Received 15 December 2010; Revised 4 February 2011; Accepted 28 February 2011

Copyright © 2011 Hindawi Publishing Corporation. This is an open access article distributed under the Creative Commons Attribution License, which permits unrestricted use, distribution, and reproduction in any medium, provided the original work is properly cited.

Abstract

The p38 signaling cascade has emerged as an attractive target for the design of novel chemotherapeutic agents for the treatment of inflammatory diseases. Three dimensional quantitative structure- activity relationship (3D- QSAR) studies were performed on a series of 25, 2-aminothiazole analogs as inhibitors of p38α mitogen activated protein (MAP) kinase. The docking results provided a reliable conformational alignment scheme for the 3D-QSAR model. The 3D-QSAR model showed very good statistical results namely q2, r2 and r2pred values for both comparative molecular field analysis (CoMFA) and comparative molecular similarity indices analysis (CoMSIA).

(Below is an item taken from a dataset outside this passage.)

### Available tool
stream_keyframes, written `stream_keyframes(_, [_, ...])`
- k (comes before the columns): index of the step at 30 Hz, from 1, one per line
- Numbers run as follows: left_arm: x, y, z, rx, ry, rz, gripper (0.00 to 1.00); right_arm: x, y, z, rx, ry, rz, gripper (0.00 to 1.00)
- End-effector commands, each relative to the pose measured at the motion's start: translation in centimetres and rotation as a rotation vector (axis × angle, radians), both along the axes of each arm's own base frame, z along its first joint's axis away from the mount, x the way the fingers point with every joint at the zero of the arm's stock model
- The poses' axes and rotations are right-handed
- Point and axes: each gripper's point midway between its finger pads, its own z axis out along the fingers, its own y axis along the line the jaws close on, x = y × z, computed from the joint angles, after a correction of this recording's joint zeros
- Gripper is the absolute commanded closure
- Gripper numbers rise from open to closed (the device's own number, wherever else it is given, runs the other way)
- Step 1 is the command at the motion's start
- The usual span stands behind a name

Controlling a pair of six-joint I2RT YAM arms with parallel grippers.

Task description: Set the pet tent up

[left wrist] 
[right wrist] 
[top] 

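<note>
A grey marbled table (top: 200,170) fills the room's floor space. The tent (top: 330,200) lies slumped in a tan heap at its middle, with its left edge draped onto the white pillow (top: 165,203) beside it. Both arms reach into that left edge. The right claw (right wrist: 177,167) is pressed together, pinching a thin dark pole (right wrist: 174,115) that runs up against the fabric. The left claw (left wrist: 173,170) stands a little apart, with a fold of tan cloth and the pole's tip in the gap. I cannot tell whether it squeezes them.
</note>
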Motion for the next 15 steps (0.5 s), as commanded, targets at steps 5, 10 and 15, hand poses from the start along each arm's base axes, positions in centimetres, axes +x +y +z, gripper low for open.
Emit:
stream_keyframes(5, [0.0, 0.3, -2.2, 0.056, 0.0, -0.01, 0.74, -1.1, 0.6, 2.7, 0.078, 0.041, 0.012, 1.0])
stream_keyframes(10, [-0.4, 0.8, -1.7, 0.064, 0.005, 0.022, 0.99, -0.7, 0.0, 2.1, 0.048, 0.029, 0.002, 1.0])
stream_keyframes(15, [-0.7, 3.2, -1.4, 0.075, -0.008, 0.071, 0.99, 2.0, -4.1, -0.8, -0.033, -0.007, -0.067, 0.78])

The CoMFA and CoMSIA models & docking results provided the most significant correlation of steric, electrostatic, hydrophobic, H-bond donor, H-bond acceptor fields with biological activities and the provided values were in good agreement with the experimental results. The information rendered from molecular modeling studies gave valuable clues to optimize the lead and design new potential inhibitors.